Yes there is a butt ton of seeds in them but I like picking seeds out of my teeth like red and rasberry seeds and fig seeds. If these are edible it will be jelly and pie time.


----------



## huntingdude16 (Jul 17, 2007)

Then all you need is some peanut butter.....

:jammin: :jammin: :jammin:


----------



## F350 (Feb 29, 2008)

Dont ever recall juneberrie trees with leaves shaped like that, or seeds that pronounced . Really dont think they are juneberrys


----------



## Leo Porcello (Jul 10, 2003)

I looked up June berries and I agree they don't match up.


----------



## buckseye (Dec 8, 2003)

haaha definitly not juneberries.. maybe courant?


----------



## KEN W (Feb 22, 2002)

I've picked many pails of Juneberries.....those aren't Juneberries.


----------



## Ref (Jul 21, 2003)

How about chokecherries???


----------



## jgat (Oct 27, 2006)

Dingleberries?


----------



## cwoparson (Aug 23, 2007)

Leaves look like a Black Gooseberry plant.


----------



## oldfireguy (Jun 23, 2005)

Definitely not Juneberry (aka Serviceberry) of the Amelanchier genus.
Could be a variety of Ribes (gooseberry) but I'm not sure.
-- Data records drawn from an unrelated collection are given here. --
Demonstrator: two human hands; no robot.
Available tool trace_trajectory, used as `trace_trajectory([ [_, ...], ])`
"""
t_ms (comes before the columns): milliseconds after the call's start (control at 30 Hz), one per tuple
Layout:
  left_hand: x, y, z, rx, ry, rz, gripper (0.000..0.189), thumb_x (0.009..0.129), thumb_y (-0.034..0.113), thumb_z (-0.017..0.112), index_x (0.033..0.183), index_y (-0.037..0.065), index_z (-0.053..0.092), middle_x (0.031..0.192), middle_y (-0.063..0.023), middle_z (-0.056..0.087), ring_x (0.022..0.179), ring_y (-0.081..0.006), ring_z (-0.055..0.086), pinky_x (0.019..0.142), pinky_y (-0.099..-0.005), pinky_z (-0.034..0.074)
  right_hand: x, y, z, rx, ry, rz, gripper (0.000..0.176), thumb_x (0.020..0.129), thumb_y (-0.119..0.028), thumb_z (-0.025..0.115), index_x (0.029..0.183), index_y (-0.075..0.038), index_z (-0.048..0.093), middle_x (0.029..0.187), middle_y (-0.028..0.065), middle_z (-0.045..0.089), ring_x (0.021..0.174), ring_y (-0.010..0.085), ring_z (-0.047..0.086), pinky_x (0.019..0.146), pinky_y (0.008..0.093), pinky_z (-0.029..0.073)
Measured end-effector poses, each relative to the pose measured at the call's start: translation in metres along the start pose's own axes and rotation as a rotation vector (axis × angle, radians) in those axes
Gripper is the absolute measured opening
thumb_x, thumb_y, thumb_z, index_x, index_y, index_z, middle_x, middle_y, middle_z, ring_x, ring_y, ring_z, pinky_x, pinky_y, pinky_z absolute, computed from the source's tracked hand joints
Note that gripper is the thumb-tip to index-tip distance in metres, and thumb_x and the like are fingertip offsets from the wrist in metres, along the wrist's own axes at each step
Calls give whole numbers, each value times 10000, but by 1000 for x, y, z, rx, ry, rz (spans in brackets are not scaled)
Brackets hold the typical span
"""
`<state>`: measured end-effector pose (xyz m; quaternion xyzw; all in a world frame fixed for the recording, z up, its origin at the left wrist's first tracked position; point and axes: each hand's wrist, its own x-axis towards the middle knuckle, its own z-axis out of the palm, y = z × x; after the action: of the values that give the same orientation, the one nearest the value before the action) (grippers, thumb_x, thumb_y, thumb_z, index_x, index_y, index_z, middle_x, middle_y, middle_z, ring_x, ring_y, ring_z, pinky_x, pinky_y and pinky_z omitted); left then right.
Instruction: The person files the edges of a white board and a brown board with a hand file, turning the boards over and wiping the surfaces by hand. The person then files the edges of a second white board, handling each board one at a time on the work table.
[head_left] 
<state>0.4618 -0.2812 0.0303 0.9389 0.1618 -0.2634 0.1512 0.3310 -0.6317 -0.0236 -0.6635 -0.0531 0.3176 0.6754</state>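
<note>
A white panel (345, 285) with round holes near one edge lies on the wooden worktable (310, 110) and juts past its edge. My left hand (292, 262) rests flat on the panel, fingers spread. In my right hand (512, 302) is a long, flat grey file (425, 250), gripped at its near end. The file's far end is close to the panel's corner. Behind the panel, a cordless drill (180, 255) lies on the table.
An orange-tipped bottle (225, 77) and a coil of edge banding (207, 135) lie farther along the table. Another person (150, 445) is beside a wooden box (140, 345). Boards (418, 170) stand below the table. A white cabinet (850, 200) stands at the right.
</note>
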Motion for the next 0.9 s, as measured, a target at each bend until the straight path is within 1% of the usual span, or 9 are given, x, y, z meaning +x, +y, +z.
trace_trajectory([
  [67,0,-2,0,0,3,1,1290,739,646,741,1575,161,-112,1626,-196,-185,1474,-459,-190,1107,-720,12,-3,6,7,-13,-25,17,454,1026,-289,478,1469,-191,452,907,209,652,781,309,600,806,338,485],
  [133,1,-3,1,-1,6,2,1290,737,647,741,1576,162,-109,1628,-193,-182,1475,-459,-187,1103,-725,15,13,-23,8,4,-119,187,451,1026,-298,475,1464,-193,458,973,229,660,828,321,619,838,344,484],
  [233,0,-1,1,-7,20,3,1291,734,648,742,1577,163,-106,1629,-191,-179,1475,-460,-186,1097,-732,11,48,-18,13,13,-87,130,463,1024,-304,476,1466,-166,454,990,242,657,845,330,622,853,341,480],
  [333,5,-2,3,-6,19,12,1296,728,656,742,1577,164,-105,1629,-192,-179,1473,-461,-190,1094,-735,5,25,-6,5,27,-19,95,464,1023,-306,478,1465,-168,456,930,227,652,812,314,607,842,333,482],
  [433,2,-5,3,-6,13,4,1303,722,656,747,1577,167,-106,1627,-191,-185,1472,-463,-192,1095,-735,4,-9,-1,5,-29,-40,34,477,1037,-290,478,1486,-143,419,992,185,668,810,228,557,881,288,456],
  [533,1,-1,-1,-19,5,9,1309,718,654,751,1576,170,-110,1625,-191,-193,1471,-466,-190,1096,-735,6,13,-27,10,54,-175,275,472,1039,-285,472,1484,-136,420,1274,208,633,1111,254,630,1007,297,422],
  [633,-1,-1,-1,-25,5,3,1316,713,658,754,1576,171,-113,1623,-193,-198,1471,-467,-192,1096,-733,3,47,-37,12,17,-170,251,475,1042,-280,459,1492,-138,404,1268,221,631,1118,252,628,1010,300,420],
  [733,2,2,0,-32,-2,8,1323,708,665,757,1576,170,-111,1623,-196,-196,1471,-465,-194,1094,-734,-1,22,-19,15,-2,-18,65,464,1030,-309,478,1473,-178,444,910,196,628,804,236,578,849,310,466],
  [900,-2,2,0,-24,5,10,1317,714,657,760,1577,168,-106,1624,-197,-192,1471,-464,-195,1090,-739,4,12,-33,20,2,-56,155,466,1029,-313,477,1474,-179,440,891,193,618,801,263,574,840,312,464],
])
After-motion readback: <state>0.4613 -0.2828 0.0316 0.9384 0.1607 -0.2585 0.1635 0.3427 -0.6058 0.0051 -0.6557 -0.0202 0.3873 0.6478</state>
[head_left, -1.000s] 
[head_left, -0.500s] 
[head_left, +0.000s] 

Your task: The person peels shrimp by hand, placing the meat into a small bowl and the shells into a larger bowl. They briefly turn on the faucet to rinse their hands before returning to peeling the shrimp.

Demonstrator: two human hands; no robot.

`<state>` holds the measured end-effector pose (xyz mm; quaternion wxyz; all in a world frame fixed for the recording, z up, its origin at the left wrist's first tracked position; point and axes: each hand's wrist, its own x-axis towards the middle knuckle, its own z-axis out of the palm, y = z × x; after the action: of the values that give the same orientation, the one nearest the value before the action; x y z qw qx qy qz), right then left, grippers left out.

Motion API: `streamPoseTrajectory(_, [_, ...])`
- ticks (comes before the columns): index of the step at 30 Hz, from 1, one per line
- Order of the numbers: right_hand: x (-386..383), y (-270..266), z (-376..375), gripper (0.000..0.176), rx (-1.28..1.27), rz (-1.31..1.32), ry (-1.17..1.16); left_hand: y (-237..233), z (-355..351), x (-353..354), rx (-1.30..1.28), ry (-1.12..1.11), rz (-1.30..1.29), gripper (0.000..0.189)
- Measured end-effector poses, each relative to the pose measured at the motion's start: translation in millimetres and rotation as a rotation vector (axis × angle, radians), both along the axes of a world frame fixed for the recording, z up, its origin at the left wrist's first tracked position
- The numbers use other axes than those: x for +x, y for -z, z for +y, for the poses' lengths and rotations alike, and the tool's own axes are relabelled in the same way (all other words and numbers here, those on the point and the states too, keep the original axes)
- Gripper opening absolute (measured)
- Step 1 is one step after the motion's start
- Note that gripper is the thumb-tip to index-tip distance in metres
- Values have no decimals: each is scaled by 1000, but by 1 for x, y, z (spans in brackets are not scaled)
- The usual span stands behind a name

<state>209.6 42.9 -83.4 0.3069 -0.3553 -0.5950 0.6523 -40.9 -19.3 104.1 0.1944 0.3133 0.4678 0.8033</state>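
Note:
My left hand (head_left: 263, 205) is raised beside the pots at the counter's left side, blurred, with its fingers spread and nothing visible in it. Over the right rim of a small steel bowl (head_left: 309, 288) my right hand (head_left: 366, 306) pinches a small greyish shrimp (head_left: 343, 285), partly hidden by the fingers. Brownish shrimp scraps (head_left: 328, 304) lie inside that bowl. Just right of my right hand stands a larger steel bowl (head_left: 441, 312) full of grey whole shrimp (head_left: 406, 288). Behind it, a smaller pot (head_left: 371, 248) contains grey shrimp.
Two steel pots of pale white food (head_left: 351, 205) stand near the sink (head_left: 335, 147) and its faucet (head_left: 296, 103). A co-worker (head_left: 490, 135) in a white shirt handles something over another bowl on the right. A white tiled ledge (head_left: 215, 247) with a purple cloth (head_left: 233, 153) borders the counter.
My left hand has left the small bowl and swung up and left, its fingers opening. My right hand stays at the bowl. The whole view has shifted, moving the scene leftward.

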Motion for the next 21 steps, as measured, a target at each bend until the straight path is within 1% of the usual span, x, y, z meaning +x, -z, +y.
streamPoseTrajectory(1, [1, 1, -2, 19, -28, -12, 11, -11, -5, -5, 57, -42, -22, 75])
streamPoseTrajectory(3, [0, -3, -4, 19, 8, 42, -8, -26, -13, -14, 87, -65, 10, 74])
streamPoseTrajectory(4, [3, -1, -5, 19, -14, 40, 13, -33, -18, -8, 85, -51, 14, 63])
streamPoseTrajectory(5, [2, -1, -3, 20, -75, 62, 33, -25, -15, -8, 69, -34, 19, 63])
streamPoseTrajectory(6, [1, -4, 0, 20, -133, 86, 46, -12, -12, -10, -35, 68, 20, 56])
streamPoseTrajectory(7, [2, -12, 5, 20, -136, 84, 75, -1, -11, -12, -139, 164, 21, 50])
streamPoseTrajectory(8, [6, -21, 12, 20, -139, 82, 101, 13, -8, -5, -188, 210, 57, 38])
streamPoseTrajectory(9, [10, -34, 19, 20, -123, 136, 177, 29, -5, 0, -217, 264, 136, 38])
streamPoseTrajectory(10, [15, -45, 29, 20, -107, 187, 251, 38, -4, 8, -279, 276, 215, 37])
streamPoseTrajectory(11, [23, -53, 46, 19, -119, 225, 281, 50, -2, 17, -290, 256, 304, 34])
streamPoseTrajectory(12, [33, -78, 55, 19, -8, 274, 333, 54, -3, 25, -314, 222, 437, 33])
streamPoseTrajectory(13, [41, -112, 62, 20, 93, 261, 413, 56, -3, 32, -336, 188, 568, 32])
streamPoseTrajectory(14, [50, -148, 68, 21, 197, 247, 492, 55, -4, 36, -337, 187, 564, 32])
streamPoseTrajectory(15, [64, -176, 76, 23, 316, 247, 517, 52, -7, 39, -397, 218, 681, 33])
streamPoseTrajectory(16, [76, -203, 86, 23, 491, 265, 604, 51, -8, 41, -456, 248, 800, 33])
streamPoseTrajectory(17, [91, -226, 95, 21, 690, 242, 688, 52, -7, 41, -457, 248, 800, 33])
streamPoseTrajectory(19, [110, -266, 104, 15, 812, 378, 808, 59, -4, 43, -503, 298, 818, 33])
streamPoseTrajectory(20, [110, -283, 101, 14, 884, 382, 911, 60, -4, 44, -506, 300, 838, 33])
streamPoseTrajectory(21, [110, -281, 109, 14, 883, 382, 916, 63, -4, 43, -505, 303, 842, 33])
I'll write again, if I can track it down.
Just some feedback from a retired forest ranger.


----------



## Burly1 (Sep 20, 2003)

Currants. It's a lot of work, but they make good jelly after you strain the juice from the seeds.


----------



## Leo Porcello (Jul 10, 2003)

Burly1 said:


> Currants. It's a lot of work, but they make good jelly after you strain the juice from the seeds.


Googled Currants and that is what they appear to be! Thank you Burl. Looks like it is jelly time!!


----------



## justund223 (Aug 28, 2006)

jgat said:


> Dingleberries?


thats what i was going to say :lol:


----------



## KEN W (Feb 22, 2002)

I had a black currant in my yard in Bottineau.....Burl,I agree that's what they look like.They make excellent Jam.


----------



## snow123geese (Feb 3, 2008)

i guess i am wrong about saying juneberries


----------



## zettler (Sep 7, 2002)

jgat said:


> Dingleberries?


Nope!


----------



## CoyoteBlitz (Apr 11, 2007)

if that wasnt setup.


----------



## HOBBES (Jan 9, 2003)

They are indeed Currants. Had some of them in the yard growing up. They make pretty good wine and jelly.


----------



## deacon (Sep 12, 2003)

jgat said:


> Dingleberries?


Definitely, do not eat!!! :beer:


----------



## buckseye (Dec 8, 2003)

> jgat wrote:
> Dingleberries?


If your gay you might like dingleberry jam


----------



## 870 XPRS (Mar 12, 2003)

zettler said:


> jgat said:
> 
> 
> > Dingleberries?
> ...


Here i thought that was photoshopped, but they were indeed on a roster together, Johnny Dingle #92 and Scooter Berry #93.

http://sports.espn.go.com/ncf/teams/roster?teamId=277


----------



## PJ (Oct 1, 2002)

What a great name, John Dingle!


----------



## joshua.jeffreys (Jul 26, 2006)

Don't do it Leo... uke:


----------



## Leo Porcello (Jul 10, 2003)

Acually Sarah made 13 jars of jam out of those berries and they are superb. Almost like a weak cranberry taste. Very nice on crackers so far and no reported deaths yet.

She also made 13 jars of rasberry jam!


----------



## joshua.jeffreys (Jul 26, 2006)

Save me some i will be home soon... :lol:


----------